En esta fundamentación de la sentencia recurrida, lo primero que se aprecia es que no se encuentra probado el hecho criminal mismo, en tanto se reconoce que no existe prueba alguna que acredite lo sucedido en el día de autos, cuando el único testigo presencial no acude al acto del juicio y no se valora la declaración vertida en fase instructora, por lo que no se llega a comprender, pues no se dice en la sentencia recurrida, que medios probatorios pueden llevar a concluir que se está ante un delito de robo con intimidación y uso de medio peligroso, cuando nadie refiere tal acción y el mero reconocimiento en rueda no lleva a la acreditación de lo que esa persona haya hecho o dejado de hacer. Tampoco se dice en la sentencia recurrida por que entiende que la intervención telefónica acredita la comisión del delito de robo por parte de los acusados, como mucho parece sostener que a través de ella se constata que alguno o algunos de los acusados estuvieron en el locutorio el día autos, mas este hecho tampoco acreditaría la comisión de un delito de robo, pues el acudir a un locutorio, como hacen muchas personas a lo largo de todos los días, no implica ni que se lleven nada del mismo ni que intimiden a nadie.

En definitiva a la luz de la sentencia recurrida se constata como no se ha practicado prueba de cargo que acredite el hecho criminal imputado, y nuevamente ha de recordarse que para que pueda destruirse la presunción de inocencia que a todo acusado reconoce el artículo 24 de la Constitución Española, la actividad probatoria de cargo que se practique en el acto del plenario, bajo los principios de inmediación y contradicción, ha de ser suficiente para generar en el Tribunal la evidencia de la existencia, tanto del hecho punible, como de la responsabilidad penal que en él tuvieran los acusados ( SSTC 141/1986, de 12 de noviembre ; 150/1989, de 25 de septiembre ; 134/1991, de 17 de junio ; 76/1993, de 1 de marzo ; y 303/1993, de 25 de octubre ). Es por ello que procede en esta alzada la revocación de la sentencia de instancia y que deba dictarse otra por la que se absuelva a los acusados Octavio , Teodosio y Jesús Ángel del delito de robo con intimidación por el que vienen condenados.

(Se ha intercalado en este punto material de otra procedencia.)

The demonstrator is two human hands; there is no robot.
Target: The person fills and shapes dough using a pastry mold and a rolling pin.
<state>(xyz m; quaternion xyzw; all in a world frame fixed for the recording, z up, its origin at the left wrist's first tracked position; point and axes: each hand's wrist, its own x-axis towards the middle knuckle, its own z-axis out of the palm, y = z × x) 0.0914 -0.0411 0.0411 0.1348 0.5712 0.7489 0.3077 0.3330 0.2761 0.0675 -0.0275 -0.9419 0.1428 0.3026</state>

SEGUNDO .- Se declaran de oficio las costas de esta alzada; así como de las originadas en la primera instancia a tenor de lo dispuesto en el párrafo segundo del nº2 del artículo 240 L. E. Crim .

Vistos los preceptos citados y demás de aplicación,

Fallo

Que estimando los recursos de apelación interpuestos por la procuradora Dª María Luisa Martín Burgos, en representación del condenado en la instancia Octavio , y por el procurador Dª Antonio Moreiras Montalvo, en representación de los también condenados en la instancia Teodosio y Jesús Ángel , contra la sentencia dictada por el Juzgado de lo Penal nº 13 de Madrid, de fecha 2 de junio de 2010 , y a los que este procedimiento se contrae, debemos revocar la misma y en su lugar debemos ABSOLVER como ABSOLVEMOS a los acusados Octavio , Teodosio Y Jesús Ángel ,del delito de robo con intimidación de que vienen acusados y dejando sin efecto el pago indemnizatorio al que venían condenados, declarando de oficio las costas de este recurso así como de las originadas en la primera instancia.

Devuélvanse las actuaciones al Juzgado de su procedencia, para su conocimiento y ejecución.

Así por esta nuestra sentencia, definitivamente juzgando en segunda instancia, y de la que se llevará certificación al Rollo de Sala, la pronunciamos, mandamos y firmamos.